**What to produce:** Beneath this line are the data; copy exactly the part of them that opens with the line containing "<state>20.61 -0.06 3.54" and closes with the line containing "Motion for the", and only that part.

*** Opening of Provided data ***

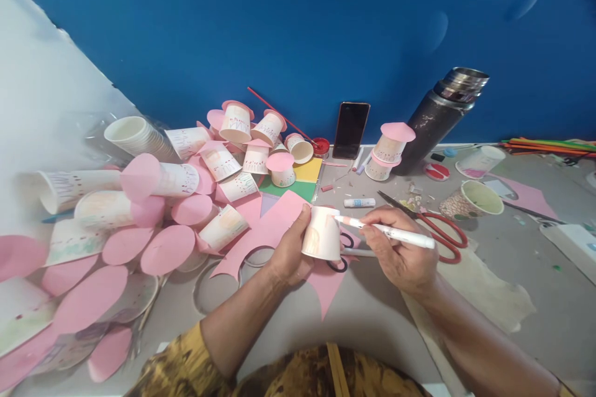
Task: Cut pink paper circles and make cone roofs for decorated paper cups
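My left hand (pixel 292 251) grips a white paper cup (pixel 322 242) that is held upside down above the table. Faint peach colouring shows on the cup's left side. In my right hand (pixel 400 248) is a white marker pen (pixel 395 234), its tip at the upper right of the cup. Cut pink paper (pixel 274 223) lies beneath and behind the cup. Dark-handled scissors (pixel 344 260) are partly hidden behind it. Red-handled scissors (pixel 447 229) rest just beyond my right hand.
Many decorated cups with pink paper discs (pixel 167 248) pile up on the left. A phone (pixel 351 130) leans on the blue wall. A dark flask (pixel 435 121) stands behind two stacked cups (pixel 388 149). A glue stick (pixel 359 203) and a patterned cup (pixel 470 200) sit further back.
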The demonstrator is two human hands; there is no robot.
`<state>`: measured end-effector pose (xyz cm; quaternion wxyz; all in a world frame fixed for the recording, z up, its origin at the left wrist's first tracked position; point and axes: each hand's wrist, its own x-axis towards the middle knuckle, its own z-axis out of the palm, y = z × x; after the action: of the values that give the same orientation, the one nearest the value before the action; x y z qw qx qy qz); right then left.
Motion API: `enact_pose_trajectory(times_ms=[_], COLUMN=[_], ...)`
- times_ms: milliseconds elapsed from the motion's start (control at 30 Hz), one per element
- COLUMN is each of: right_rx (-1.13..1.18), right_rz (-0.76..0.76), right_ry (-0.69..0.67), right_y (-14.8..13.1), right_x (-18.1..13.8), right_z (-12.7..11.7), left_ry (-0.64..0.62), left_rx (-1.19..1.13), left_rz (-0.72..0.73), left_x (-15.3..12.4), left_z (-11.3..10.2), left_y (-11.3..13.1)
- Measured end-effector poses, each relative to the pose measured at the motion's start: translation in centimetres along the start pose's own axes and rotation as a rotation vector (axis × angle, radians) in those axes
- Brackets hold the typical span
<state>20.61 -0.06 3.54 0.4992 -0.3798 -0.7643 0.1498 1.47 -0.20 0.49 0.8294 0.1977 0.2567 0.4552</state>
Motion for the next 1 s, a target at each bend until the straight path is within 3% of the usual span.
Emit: enact_pose_trajectory(times_ms=[367,667,1000], right_rx=[0.030,0.034,0.066], right_rz=[0.032,-0.031,-0.058], right_ry=[0.016,-0.017,-0.026], right_y=[0.08,-0.42,-0.53], right_x=[0.05,0.46,0.53], right_z=[-0.30,-0.39,-0.52], left_ry=[-0.028,-0.073,-0.037], left_rx=[-0.068,-0.075,-0.075], left_rz=[-0.039,-0.064,-0.052], left_x=[-0.18,-0.15,0.06], left_z=[-0.52,-0.82,-0.90], left_y=[0.20,0.17,0.13])
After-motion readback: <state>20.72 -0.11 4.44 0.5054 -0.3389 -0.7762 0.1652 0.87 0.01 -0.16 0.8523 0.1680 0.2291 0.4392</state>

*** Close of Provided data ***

**Exercise output:**
<state>20.61 -0.06 3.54 0.4992 -0.3798 -0.7643 0.1498 1.47 -0.20 0.49 0.8294 0.1977 0.2567 0.4552</state>
Motion for the next 1 s, a target at each bend until the straight path is within 3% of the usual span.

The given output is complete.